The American Health Care Association, which represents nursing homes, has called for every resident and staff member to get both vaccine doses by March 1, even though it expects no federal or state mandates requiring shots.
“Our hope is that we get widespread acceptance of the vaccine,” said AHCA’s president, Mark Parkinson. “But if we don’t, I assure you that our organization as well as individual operators will be analyzing whether or not they can mandate the vaccine. We’re just hoping that we don’t have to go there.”
John Sauer, head of the Wisconsin branch of LeadingAge, which represents non-profit long-term care facilities, said the misery most residents and workers have already witnessed should be all the convincing they need. “They know that this could literally be a life-and-death situation.”
No reliable gauges of nursing home residents’ opinion on the coronavirus vaccine have emerged.
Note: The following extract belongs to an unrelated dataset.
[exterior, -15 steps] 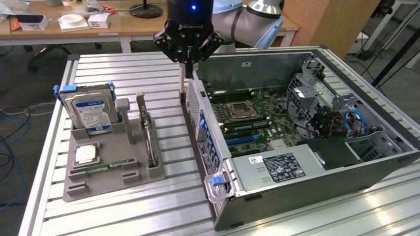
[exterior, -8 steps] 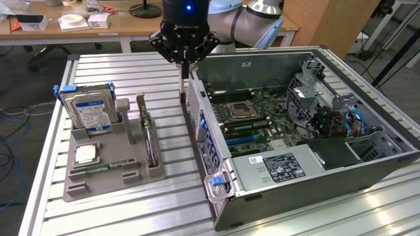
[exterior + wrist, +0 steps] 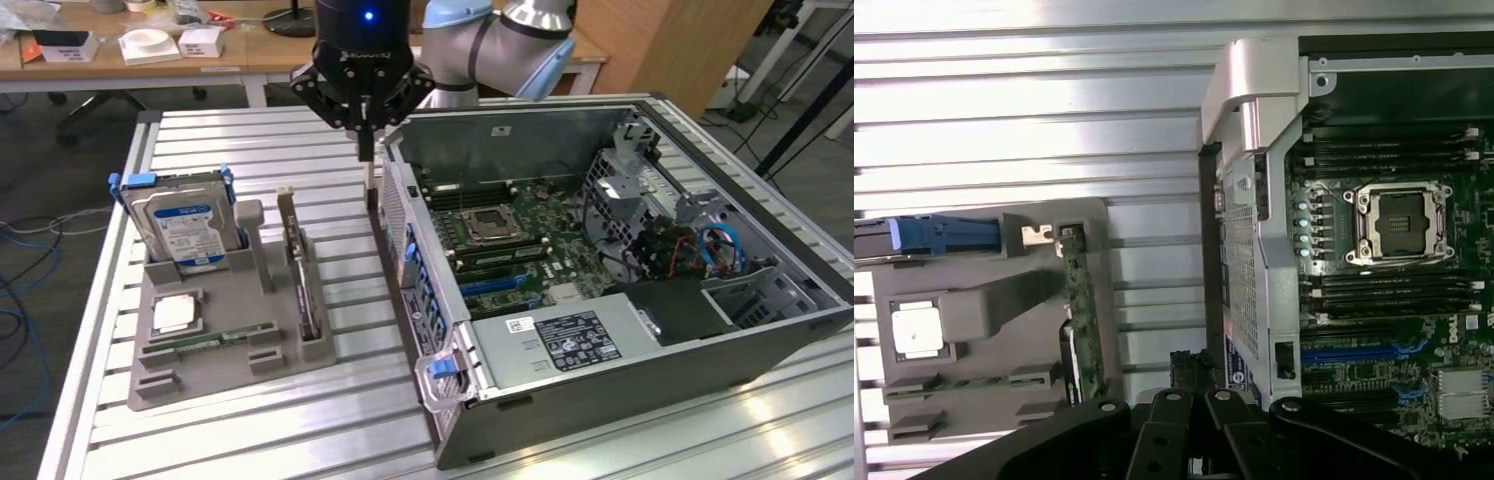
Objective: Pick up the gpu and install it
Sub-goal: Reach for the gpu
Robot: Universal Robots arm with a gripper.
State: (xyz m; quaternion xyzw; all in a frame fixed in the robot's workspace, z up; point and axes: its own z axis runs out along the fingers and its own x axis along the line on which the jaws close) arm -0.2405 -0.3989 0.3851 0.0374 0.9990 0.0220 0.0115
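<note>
1. Tool [image 3: 364,150], fingers pressed together on nothing, hung over the worktop strip between holder [image 3: 227,295] and computer case [image 3: 574,425]
2. Gpu [image 3: 302,272] stood on edge, ungrasped, in the holder slot nearest the case
3. A sound grasp likely required spread fingers centred over the card's top edge
4. Case wall lay just beside; hard drive [image 3: 187,222] stood apart

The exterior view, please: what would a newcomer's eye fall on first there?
The open computer case on the exterior view's right draws the eye, its motherboard exposed. The black gripper, shut, hangs by the case's far corner. On that view's left, a grey holder carries an upright blue-labelled hard drive and the gpu standing on edge.
</note>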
Among older adults in general, the AP-NORC poll found greater acceptance of the vaccine than among younger people.
But fears persist among many older people, over the possibility of bad interactions for people already on a long list of drugs, or of undiscovered problems specific to their age group.
As with many vaccines, the drug companies say recipients may experience fever, fatigue or sore arms from the injection. Authorities are investigating several allergic reactions reported in Britain by health workers with a history of severe allergies.
Penelope Ann Shaw, a 77-year-old nursing home resident in Braintree, Massachusetts, said she plans to refuse the vaccine, as she does with annual flu shots, because of drug allergies and her concerns about how little is known about the new coronavirus drugs.
“For me, I think it’s a little premature,” said Shaw, who has Guillain-Barre syndrome, an immune system disorder, and was the lone long-term care resident to serve on the federal Coronavirus Commission for Safety and Quality in Nursing Homes. “You’re not doing it with me.”
After a year in which many facilities have walled off to the world, crippling some residents in isolation, and leading to medical declines and deaths in others, some need no convincing.
Among them is 85-year-old Harriet Krakowsky, a resident of the Hebrew Home at Riverdale in New York City, who had friends killed by the virus and is still waiting for visitation restrictions to ease so she can meet two great-grandchildren who were born this year.
“For the first time in six or seven months,” she said, “there’s a little light at the end of the tunnel.”